*WHAT YOU HAVE TO DO*: Produce an exact copy of the listing.
******************************
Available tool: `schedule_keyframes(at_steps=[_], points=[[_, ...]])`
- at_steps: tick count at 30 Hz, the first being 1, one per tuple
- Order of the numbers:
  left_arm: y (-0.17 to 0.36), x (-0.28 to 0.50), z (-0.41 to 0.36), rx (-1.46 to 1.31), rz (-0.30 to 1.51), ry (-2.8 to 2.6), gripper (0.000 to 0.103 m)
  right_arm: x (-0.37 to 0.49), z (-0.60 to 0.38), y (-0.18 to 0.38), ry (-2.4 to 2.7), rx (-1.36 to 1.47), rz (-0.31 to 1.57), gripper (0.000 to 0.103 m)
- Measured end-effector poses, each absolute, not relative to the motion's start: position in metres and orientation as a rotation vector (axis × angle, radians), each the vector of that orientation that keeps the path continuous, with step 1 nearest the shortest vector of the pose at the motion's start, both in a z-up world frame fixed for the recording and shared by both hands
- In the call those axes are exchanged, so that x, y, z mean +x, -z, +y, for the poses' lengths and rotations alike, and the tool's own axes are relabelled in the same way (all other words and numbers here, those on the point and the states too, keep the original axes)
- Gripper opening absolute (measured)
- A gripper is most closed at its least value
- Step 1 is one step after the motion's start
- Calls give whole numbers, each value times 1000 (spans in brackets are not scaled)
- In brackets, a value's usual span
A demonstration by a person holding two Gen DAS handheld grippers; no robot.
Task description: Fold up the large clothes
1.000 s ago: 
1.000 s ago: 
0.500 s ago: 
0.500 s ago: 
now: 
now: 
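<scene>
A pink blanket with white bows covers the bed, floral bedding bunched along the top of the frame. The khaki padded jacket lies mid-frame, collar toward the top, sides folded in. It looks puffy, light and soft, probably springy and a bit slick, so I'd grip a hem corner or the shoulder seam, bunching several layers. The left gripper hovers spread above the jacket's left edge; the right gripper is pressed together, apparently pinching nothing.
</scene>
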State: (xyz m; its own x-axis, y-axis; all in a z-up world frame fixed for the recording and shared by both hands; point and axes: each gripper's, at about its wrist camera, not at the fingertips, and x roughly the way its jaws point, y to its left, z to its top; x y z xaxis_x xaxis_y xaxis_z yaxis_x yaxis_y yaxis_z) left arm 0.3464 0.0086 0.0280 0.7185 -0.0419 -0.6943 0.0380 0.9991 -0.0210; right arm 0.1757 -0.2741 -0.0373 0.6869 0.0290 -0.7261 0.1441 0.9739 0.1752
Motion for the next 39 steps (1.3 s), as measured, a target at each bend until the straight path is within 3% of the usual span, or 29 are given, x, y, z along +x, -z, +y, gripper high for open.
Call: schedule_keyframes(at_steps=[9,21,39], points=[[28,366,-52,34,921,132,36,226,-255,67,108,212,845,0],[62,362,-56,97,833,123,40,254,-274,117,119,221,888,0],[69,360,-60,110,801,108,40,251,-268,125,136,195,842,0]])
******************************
*YOUR SOLUTION*:
Available tool: `schedule_keyframes(at_steps=[_], points=[[_, ...]])`
- at_steps: tick count at 30 Hz, the first being 1, one per tuple
- Order of the numbers:
  left_arm: y (-0.17 to 0.36), x (-0.28 to 0.50), z (-0.41 to 0.36), rx (-1.46 to 1.31), rz (-0.30 to 1.51), ry (-2.8 to 2.6), gripper (0.000 to 0.103 m)
  right_arm: x (-0.37 to 0.49), z (-0.60 to 0.38), y (-0.18 to 0.38), ry (-2.4 to 2.7), rx (-1.36 to 1.47), rz (-0.31 to 1.57), gripper (0.000 to 0.103 m)
- Measured end-effector poses, each absolute, not relative to the motion's start: position in metres and orientation as a rotation vector (axis × angle, radians), each the vector of that orientation that keeps the path continuous, with step 1 nearest the shortest vector of the pose at the motion's start, both in a z-up world frame fixed for the recording and shared by both hands
- In the call those axes are exchanged, so that x, y, z mean +x, -z, +y, for the poses' lengths and rotations alike, and the tool's own axes are relabelled in the same way (all other words and numbers here, those on the point and the states too, keep the original axes)
- Gripper opening absolute (measured)
- A gripper is most closed at its least value
- Step 1 is one step after the motion's start
- Calls give whole numbers, each value times 1000 (spans in brackets are not scaled)
- In brackets, a value's usual span
A demonstration by a person holding two Gen DAS handheld grippers; no robot.
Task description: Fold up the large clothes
1.000 s ago: 
1.000 s ago: 
0.500 s ago: 
0.500 s ago: 
now: 
now: 
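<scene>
A pink blanket with white bows covers the bed, floral bedding bunched along the top of the frame. The khaki padded jacket lies mid-frame, collar toward the top, sides folded in. It looks puffy, light and soft, probably springy and a bit slick, so I'd grip a hem corner or the shoulder seam, bunching several layers. The left gripper hovers spread above the jacket's left edge; the right gripper is pressed together, apparently pinching nothing.
</scene>
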State: (xyz m; its own x-axis, y-axis; all in a z-up world frame fixed for the recording and shared by both hands; point and axes: each gripper's, at about its wrist camera, not at the fingertips, and x roughly the way its jaws point, y to its left, z to its top; x y z xaxis_x xaxis_y xaxis_z yaxis_x yaxis_y yaxis_z) left arm 0.3464 0.0086 0.0280 0.7185 -0.0419 -0.6943 0.0380 0.9991 -0.0210; right arm 0.1757 -0.2741 -0.0373 0.6869 0.0290 -0.7261 0.1441 0.9739 0.1752
Motion for the next 39 steps (1.3 s), as measured, a target at each bend until the straight path is within 3% of the usual span, or 29 are given, x, y, z along +x, -z, +y, gripper high for open.
Call: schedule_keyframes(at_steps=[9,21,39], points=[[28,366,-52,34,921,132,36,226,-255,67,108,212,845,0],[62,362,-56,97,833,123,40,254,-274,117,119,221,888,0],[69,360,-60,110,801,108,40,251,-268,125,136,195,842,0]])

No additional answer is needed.